From top to bottom, write out the listing exactly and skip every picture.

_DATASET_:
◇ ◇ ◇ ◇ ◇

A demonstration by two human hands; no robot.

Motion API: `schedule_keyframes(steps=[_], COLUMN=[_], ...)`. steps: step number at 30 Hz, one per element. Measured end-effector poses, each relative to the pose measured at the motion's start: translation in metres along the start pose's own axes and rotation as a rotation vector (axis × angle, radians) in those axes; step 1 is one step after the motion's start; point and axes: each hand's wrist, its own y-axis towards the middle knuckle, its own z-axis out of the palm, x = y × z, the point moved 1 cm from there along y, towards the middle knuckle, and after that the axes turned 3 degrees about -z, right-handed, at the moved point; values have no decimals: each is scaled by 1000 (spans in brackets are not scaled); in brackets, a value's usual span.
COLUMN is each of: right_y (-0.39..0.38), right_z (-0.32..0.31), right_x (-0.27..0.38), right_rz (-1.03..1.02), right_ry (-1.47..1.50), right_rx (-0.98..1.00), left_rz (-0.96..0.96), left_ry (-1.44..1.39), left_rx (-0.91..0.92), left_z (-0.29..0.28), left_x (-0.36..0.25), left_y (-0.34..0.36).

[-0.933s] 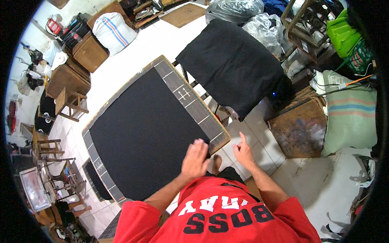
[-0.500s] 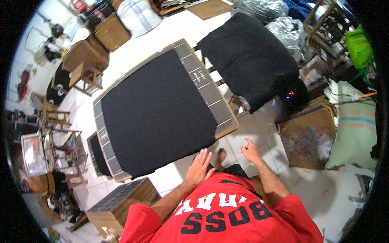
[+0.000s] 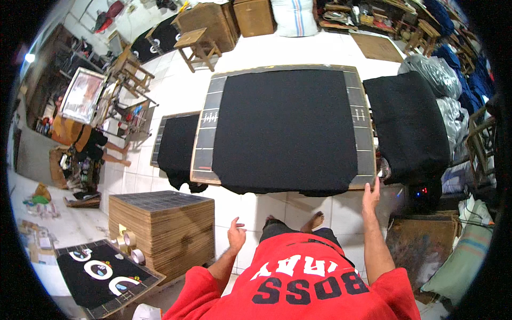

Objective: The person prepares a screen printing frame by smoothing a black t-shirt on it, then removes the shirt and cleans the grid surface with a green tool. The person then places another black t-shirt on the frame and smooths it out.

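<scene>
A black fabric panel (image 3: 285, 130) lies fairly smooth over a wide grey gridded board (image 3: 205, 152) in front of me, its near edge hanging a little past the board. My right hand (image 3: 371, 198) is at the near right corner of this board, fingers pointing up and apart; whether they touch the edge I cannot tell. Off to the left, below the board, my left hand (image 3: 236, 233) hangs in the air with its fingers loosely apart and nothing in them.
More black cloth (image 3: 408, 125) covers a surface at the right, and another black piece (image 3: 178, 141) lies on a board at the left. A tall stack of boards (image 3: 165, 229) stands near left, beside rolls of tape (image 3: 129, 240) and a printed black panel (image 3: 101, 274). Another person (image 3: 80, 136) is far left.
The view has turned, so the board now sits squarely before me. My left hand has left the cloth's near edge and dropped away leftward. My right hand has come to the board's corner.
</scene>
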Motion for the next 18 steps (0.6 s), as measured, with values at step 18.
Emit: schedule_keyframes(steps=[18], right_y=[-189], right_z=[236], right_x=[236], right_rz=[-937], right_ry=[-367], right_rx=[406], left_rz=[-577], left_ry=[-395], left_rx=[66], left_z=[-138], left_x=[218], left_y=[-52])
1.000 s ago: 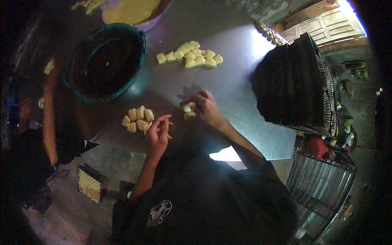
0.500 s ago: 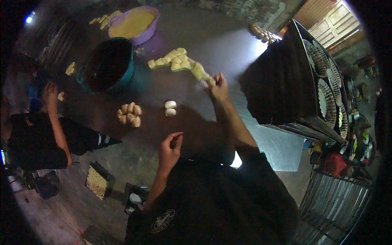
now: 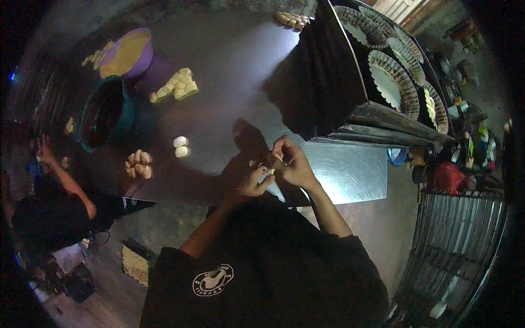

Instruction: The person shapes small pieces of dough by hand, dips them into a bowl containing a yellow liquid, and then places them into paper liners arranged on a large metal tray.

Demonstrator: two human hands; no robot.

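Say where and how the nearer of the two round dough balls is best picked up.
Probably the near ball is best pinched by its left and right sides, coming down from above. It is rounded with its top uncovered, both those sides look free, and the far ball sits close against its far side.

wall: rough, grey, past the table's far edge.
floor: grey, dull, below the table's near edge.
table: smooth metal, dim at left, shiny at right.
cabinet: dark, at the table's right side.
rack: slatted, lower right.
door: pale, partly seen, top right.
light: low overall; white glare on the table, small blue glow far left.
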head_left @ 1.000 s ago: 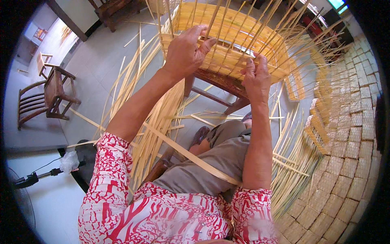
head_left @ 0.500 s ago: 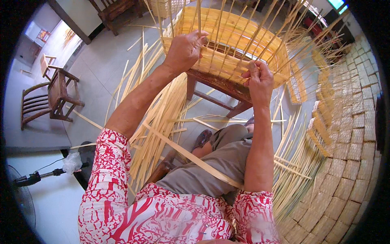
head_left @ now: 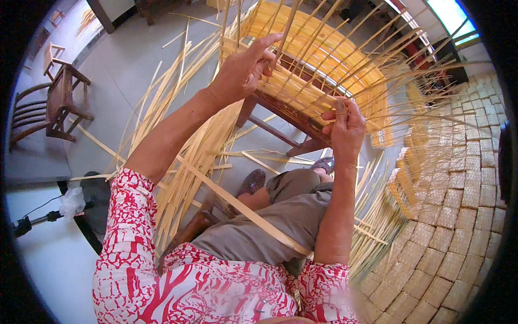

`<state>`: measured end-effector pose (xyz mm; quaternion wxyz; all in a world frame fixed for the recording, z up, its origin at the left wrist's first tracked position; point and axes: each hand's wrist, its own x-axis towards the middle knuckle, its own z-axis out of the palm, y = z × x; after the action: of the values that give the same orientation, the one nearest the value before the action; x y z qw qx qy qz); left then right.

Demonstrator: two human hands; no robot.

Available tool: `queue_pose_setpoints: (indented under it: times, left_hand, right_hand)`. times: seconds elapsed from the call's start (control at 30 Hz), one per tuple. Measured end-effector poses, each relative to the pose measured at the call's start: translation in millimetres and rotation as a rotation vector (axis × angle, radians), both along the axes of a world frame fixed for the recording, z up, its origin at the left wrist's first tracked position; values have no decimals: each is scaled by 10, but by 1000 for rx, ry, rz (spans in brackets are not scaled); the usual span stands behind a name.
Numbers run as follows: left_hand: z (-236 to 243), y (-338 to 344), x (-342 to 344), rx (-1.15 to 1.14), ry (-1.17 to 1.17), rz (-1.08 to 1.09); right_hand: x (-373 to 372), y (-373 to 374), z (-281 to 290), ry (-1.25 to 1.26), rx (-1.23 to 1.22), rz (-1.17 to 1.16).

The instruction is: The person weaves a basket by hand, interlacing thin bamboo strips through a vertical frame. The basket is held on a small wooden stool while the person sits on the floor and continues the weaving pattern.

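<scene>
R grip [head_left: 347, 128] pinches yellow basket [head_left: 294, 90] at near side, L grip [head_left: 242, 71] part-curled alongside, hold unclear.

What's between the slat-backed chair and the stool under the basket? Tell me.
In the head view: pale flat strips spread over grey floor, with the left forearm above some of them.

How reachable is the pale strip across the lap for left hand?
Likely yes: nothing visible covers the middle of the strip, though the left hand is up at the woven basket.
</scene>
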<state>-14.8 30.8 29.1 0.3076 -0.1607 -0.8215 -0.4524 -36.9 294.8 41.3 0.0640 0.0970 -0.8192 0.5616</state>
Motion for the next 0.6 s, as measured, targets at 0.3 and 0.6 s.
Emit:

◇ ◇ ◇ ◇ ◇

_TASK SOLUTION_:
A demonstration by two human hands; no robot.

Motion API: `schedule_keyframes(steps=[_], COLUMN=[_], ...)`. steps: step number at 30 Hz, one per element. Measured end-effector poses, each relative to the pose measured at the motion's start: translation in metres along the start pose's own axes and rotation as a rotation vector (axis × angle, radians) in those axes; step 1 is one step after the motion's start; point and axes: each hand's wrist, its own y-axis towards the middle knuckle, its own z-axis out of the palm, x = y × z, the point moved 1 cm from there along y, towards the middle knuckle, and after that the axes turned 3 degrees about -z, right-handed, at the moved point; values have no decimals: each is scaled by 1000 (spans in brackets are not scaled); in brackets, a value's usual span.
COLUMN is each of: right_y (-0.39..0.38), right_z (-0.32..0.31), right_x (-0.27..0.38), right_rz (-1.03..1.02), right_ry (-1.47..1.50), right_rx (-0.98..1.00), left_rz (-0.96..0.96), left_ry (-1.44..1.39), left_rx (-0.91..0.92), left_z (-0.29..0.28), left_x (-0.36..0.25), left_y (-0.34..0.36).

[-0.933s] 
[-0.500s] 
[+0.000s] 

Objective: The person prepares a screen printing frame by smoothing a black t-shirt on it, then removes the shirt and cleans the grid surface with a green tool. The person then places another black t-shirt on the frame and smooths it out.

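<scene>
A black fabric panel (image 3: 285, 130) lies fairly smooth over a wide grey gridded board (image 3: 205, 152) in front of me, its near edge hanging a little past the board. My right hand (image 3: 371, 198) is at the near right corner of this board, fingers pointing up and apart; whether they touch the edge I cannot tell. Off to the left, below the board, my left hand (image 3: 236, 233) hangs in the air with its fingers loosely apart and nothing in them.
More black cloth (image 3: 408, 125) covers a surface at the right, and another black piece (image 3: 178, 141) lies on a board at the left. A tall stack of boards (image 3: 165, 229) stands near left, beside rolls of tape (image 3: 129, 240) and a printed black panel (image 3: 101, 274). Another person (image 3: 80, 136) is far left.
The view has turned, so the board now sits squarely before me. My left hand has left the cloth's near edge and dropped away leftward. My right hand has come to the board's corner.
</scene>
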Motion for the next 18 steps (0.6 s), as measured, with values at step 18.
Emit: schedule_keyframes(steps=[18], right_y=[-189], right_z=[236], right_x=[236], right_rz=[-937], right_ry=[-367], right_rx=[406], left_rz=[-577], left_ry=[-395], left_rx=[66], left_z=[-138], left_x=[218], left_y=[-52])
1.000 s ago: 
0.500 s ago: 
now: 

Instruction: The person shapes small pieces of dough by hand, dips them into a bowl containing a yellow liquid, and then places them into paper liners arranged on a large metal tray.

Demonstrator: two human hands; no robot.

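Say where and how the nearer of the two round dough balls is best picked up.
Probably the near ball is best pinched by its left and right sides, coming down from above. It is rounded with its top uncovered, both those sides look free, and the far ball sits close against its far side.

wall: rough, grey, past the table's far edge.
floor: grey, dull, below the table's near edge.
table: smooth metal, dim at left, shiny at right.
cabinet: dark, at the table's right side.
rack: slatted, lower right.
door: pale, partly seen, top right.
light: low overall; white glare on the table, small blue glow far left.
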head_left @ 1.000 s ago: 
head_left @ 0.500 s ago: 
head_left @ now: 

`<state>`: measured end-effector pose (xyz mm; quaternion wxyz; all in a world frame fixed for the recording, z up, its origin at the left wrist's first tracked position; point and axes: each hand's wrist, its own x-axis towards the middle knuckle, its own z-axis out of the palm, y = z × x; after the action: of the values that give the same orientation, the one nearest the value before the action; x y z qw qx qy qz); left then right.

Demonstrator: two human hands; no robot.

Available tool: `queue_pose_setpoints: (indented under it: times, left_hand, right_hand)`. times: seconds elapsed from the call's start (control at 30 Hz), one per tuple. Measured end-effector poses, each relative to the pose measured at the call's start: translation in millimetres and rotation as a rotation vector (axis × angle, radians), both along the axes of a world frame fixed for the recording, z up, its origin at the left wrist's first tracked position; values have no decimals: each is scaled by 10, but by 1000 for rx, ry, rz (spans in brackets are not scaled); the usual span stands behind a name.
Numbers run as follows: left_hand: z (-236 to 243), y (-338 to 344), x (-342 to 344), rx (-1.15 to 1.14), ry (-1.17 to 1.17), rz (-1.08 to 1.09); right_hand: x (-373 to 372), y (-373 to 374), z (-281 to 290), ry (-1.25 to 1.26), rx (-1.23 to 1.22), rz (-1.17 to 1.16).

The instruction is: The person weaves a basket by hand, interlacing thin bamboo strips through a vertical frame. The basket is held on a small wooden stool while the person sits on the floor and continues the weaving pattern.

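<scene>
R grip [head_left: 347, 128] pinches yellow basket [head_left: 294, 90] at near side, L grip [head_left: 242, 71] part-curled alongside, hold unclear.

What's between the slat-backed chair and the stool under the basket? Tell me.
In the head view: pale flat strips spread over grey floor, with the left forearm above some of them.

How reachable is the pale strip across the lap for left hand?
Likely yes: nothing visible covers the middle of the strip, though the left hand is up at the woven basket.
</scene>
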<state>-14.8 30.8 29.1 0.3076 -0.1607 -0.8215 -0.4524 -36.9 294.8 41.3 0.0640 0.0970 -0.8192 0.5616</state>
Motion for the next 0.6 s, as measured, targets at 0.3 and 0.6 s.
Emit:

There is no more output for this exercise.